→ **TRY IT**
An unchanged copy of each entry below is needed; keep the pictures out of it.

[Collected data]
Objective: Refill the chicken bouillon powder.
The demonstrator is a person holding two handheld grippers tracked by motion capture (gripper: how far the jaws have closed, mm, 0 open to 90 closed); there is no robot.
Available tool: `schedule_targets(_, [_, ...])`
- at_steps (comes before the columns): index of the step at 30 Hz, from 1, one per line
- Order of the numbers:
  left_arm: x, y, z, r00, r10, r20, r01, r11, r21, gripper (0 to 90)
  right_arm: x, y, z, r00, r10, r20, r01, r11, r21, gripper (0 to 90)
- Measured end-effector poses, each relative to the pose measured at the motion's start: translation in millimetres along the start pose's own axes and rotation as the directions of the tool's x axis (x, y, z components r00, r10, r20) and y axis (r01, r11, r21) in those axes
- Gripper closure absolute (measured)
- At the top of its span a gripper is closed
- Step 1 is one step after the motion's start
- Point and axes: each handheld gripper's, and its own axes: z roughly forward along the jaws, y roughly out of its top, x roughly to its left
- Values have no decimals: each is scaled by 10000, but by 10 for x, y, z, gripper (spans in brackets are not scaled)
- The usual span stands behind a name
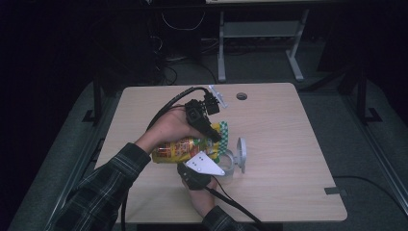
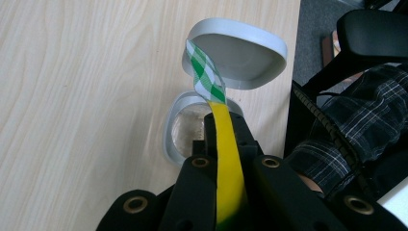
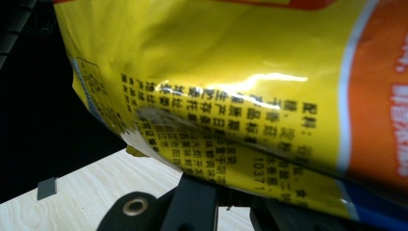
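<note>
I had the left gripper (image 1: 215,135) clamped on the bag (image 1: 185,148), jaws pinching its flat yellow edge at centre table. Just toward three o'clock of it, the open tub (image 2: 174,126) sat under the bag's green-checked tip, lid (image 2: 240,57) tilted up. At six o'clock, my right gripper (image 1: 204,169) was closed against the bag's printed side.
</note>
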Motion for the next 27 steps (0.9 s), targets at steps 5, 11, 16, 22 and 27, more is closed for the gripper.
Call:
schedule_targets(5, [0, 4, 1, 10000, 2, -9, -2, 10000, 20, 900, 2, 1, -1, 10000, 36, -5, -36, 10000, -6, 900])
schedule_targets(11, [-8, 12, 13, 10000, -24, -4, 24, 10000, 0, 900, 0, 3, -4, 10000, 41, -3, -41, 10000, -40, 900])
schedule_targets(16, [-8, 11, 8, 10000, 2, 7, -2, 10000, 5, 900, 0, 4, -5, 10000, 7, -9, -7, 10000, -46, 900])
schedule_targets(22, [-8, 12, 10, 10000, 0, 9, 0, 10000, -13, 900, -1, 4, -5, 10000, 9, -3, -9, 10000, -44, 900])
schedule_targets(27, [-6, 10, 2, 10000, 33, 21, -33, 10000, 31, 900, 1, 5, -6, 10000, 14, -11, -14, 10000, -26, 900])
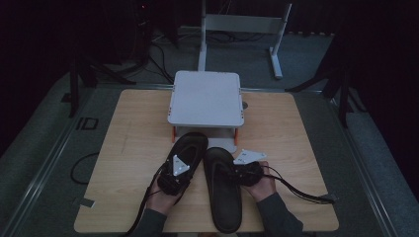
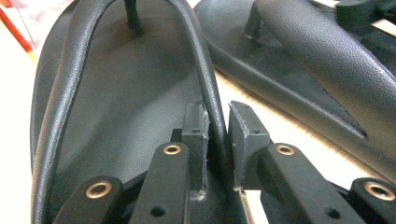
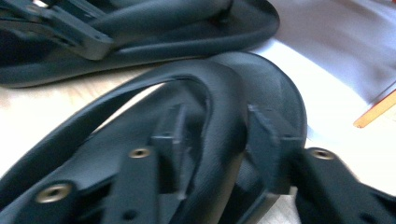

→ **COMPLETED EXERCISE**
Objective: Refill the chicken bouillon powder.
The demonstrator is a person holding two handheld grippers tracked by motion capture (gripper: how far the jaws have closed, mm, 0 open to 90 closed); there is no robot.
Available tool: `schedule_targets(_, [_, ...])`
- at_steps (comes before the columns): index of the step at 30 Hz, from 1, one per line
- Order of the numbers:
  left_arm: x, y, z, r00, r10, r20, r01, r11, r21, gripper (0 to 90)
  right_arm: x, y, z, r00, r10, r20, r01, r11, r21, gripper (0 to 90)
- Measured end-effector poses, each relative to the pose measured at the motion's start: translation in millimetres along the start pose's own axes and rotation as the directions of the tool's x axis (x, y, z components r00, r10, r20) and y axis (r01, r11, r21) in those axes
- Gripper closure absolute (measured)
- At the top of its span a gripper is closed
- Step 1 is one step after the motion's start
- Point and axes: each handheld gripper's, and its own axes: z roughly forward along the jaws, y roughly out of its top, x roughly to its left
- Values have no decimals: each is scaled by 10000, but by 10 for x, y, z, gripper (spans in brackets are not scaled)
- The usual span stands behind a name
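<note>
I had the left gripper (image 1: 215,135) clamped on the bag (image 1: 185,148), jaws pinching its flat yellow edge at centre table. Just toward three o'clock of it, the open tub (image 2: 174,126) sat under the bag's green-checked tip, lid (image 2: 240,57) tilted up. At six o'clock, my right gripper (image 1: 204,169) was closed against the bag's printed side.
</note>
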Motion for the next 27 steps (0.9 s), targets at steps 5, 11, 16, 22 and 27, more is closed for the gripper.
Call:
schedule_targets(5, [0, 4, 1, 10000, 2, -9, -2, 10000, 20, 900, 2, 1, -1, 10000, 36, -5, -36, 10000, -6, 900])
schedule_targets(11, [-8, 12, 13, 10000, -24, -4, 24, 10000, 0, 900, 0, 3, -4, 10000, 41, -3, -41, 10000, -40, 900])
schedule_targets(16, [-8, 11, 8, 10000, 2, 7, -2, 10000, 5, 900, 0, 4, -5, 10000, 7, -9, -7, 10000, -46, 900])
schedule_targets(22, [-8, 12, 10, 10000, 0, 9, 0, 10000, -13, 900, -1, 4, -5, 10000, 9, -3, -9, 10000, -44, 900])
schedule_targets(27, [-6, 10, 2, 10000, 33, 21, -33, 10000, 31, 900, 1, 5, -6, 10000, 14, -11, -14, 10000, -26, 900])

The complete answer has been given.